_Problem_:
Exactly as shown, give the full listing again.

_Records shown_:
######

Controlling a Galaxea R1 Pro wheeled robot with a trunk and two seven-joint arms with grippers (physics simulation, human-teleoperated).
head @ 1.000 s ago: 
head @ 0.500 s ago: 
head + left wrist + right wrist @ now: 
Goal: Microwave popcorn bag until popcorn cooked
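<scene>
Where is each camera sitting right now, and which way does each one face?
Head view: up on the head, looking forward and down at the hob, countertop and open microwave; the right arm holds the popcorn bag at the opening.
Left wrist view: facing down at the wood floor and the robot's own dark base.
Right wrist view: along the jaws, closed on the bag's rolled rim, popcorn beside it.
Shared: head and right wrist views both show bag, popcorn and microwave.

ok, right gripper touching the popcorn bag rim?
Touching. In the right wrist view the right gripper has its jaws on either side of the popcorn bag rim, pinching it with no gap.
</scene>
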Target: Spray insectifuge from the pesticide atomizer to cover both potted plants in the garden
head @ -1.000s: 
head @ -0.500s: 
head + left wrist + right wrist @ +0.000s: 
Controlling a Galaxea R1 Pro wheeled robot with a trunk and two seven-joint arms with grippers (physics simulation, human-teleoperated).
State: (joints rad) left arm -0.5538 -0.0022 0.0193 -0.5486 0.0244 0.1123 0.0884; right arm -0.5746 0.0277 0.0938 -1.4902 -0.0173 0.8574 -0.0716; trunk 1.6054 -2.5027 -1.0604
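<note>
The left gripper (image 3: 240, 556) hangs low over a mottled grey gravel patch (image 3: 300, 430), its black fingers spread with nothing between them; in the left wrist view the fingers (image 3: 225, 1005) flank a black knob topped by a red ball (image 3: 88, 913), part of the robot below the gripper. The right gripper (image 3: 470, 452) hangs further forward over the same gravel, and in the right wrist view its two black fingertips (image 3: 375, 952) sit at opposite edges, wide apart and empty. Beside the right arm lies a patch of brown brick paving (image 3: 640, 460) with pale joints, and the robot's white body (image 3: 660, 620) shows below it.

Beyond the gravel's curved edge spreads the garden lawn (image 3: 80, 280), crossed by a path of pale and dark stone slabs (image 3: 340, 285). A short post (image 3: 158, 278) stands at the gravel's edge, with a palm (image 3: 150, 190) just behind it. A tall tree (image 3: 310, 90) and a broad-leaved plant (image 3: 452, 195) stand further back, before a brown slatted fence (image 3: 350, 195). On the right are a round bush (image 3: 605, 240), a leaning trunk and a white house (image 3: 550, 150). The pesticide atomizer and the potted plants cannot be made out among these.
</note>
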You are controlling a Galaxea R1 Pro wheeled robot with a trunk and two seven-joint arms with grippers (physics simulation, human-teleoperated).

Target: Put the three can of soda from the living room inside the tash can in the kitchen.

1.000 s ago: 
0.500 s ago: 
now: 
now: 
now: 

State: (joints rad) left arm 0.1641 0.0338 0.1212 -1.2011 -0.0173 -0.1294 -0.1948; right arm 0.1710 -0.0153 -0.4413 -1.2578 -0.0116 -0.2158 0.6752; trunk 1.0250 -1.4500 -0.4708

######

_Solution for this task_:
Controlling a Galaxea R1 Pro wheeled robot with a trunk and two seven-joint arms with grippers (physics simulation, human-teleoperated).
head @ 1.000 s ago: 
head @ 0.500 s ago: 
head + left wrist + right wrist @ now: 
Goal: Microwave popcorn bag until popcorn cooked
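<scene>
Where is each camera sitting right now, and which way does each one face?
Head view: up on the head, looking forward and down at the hob, countertop and open microwave; the right arm holds the popcorn bag at the opening.
Left wrist view: facing down at the wood floor and the robot's own dark base.
Right wrist view: along the jaws, closed on the bag's rolled rim, popcorn beside it.
Shared: head and right wrist views both show bag, popcorn and microwave.

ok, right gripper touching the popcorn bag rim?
Touching. In the right wrist view the right gripper has its jaws on either side of the popcorn bag rim, pinching it with no gap.
</scene>
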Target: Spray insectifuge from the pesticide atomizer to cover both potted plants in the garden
head @ -1.000s: 
head @ -0.500s: 
head + left wrist + right wrist @ +0.000s: 
Controlling a Galaxea R1 Pro wheeled robot with a trunk and two seven-joint arms with grippers (physics simulation, human-teleoperated).
State: (joints rad) left arm -0.5538 -0.0022 0.0193 -0.5486 0.0244 0.1123 0.0884; right arm -0.5746 0.0277 0.0938 -1.4902 -0.0173 0.8574 -0.0716; trunk 1.6054 -2.5027 -1.0604
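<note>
The left gripper (image 3: 240, 556) hangs low over a mottled grey gravel patch (image 3: 300, 430), its black fingers spread with nothing between them; in the left wrist view the fingers (image 3: 225, 1005) flank a black knob topped by a red ball (image 3: 88, 913), part of the robot below the gripper. The right gripper (image 3: 470, 452) hangs further forward over the same gravel, and in the right wrist view its two black fingertips (image 3: 375, 952) sit at opposite edges, wide apart and empty. Beside the right arm lies a patch of brown brick paving (image 3: 640, 460) with pale joints, and the robot's white body (image 3: 660, 620) shows below it.

Beyond the gravel's curved edge spreads the garden lawn (image 3: 80, 280), crossed by a path of pale and dark stone slabs (image 3: 340, 285). A short post (image 3: 158, 278) stands at the gravel's edge, with a palm (image 3: 150, 190) just behind it. A tall tree (image 3: 310, 90) and a broad-leaved plant (image 3: 452, 195) stand further back, before a brown slatted fence (image 3: 350, 195). On the right are a round bush (image 3: 605, 240), a leaning trunk and a white house (image 3: 550, 150). The pesticide atomizer and the potted plants cannot be made out among these.
</note>
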You are controlling a Galaxea R1 Pro wheeled robot with a trunk and two seven-joint arms with grippers (physics simulation, human-teleoperated).

Target: Put the three can of soda from the living room inside the tash can in the kitchen.

1.000 s ago: 
0.500 s ago: 
now: 
now: 
now: 

State: (joints rad) left arm 0.1641 0.0338 0.1212 -1.2011 -0.0173 -0.1294 -0.1948; right arm 0.1710 -0.0153 -0.4413 -1.2578 -0.0116 -0.2158 0.6752; trunk 1.0250 -1.4500 -0.4708

Work on the answer is now done.